- _What you should do_: Only certain lines below are wanted: those starting at the line containing "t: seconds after" and ending at the line containing "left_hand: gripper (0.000", both included, each retyped exactly.

- _Available data_:
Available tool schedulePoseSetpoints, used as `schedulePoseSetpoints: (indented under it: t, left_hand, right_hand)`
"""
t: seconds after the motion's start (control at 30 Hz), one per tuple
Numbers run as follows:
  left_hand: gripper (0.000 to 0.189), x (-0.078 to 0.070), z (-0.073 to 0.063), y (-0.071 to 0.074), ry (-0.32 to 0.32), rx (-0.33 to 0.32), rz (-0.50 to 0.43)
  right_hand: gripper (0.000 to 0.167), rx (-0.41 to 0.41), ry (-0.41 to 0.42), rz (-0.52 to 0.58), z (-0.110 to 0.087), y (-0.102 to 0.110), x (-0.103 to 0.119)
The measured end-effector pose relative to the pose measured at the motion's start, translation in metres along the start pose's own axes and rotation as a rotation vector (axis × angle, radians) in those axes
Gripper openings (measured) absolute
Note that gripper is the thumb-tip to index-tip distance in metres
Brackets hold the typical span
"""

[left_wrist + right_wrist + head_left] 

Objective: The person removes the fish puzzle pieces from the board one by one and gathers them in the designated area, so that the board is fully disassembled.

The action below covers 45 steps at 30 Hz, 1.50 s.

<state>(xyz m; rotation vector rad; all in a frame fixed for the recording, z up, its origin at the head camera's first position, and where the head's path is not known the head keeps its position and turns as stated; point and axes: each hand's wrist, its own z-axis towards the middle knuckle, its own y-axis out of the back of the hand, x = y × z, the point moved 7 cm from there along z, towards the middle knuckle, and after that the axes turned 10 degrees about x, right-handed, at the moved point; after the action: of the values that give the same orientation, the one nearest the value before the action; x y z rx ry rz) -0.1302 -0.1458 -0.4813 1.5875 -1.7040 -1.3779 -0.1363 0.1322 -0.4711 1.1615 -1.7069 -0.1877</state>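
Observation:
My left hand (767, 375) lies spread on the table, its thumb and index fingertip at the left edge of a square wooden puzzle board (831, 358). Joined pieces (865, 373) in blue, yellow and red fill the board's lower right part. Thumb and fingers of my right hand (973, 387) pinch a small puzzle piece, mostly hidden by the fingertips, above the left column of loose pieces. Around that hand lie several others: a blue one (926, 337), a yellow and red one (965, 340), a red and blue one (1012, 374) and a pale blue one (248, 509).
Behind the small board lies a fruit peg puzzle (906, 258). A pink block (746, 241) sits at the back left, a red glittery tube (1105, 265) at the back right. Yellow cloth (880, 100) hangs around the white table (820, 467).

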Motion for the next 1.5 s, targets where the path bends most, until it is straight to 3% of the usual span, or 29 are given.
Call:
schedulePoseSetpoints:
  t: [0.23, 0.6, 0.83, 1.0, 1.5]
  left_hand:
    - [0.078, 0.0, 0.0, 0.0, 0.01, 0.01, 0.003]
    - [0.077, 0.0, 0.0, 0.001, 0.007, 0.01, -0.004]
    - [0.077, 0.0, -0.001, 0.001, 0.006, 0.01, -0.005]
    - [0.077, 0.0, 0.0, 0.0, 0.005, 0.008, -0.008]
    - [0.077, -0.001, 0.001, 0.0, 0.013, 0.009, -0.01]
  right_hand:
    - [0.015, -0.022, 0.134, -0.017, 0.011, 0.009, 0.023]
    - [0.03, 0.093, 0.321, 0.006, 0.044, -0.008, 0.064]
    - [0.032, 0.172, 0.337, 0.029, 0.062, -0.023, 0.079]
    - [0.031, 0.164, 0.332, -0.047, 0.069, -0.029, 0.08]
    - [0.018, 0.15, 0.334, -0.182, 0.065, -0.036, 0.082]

- _Reply to the exercise_:
t: seconds after the motion's start (control at 30 Hz), one per tuple
Numbers run as follows:
  left_hand: gripper (0.000 to 0.189), x (-0.078 to 0.070), z (-0.073 to 0.063), y (-0.071 to 0.074), ry (-0.32 to 0.32), rx (-0.33 to 0.32), rz (-0.50 to 0.43)

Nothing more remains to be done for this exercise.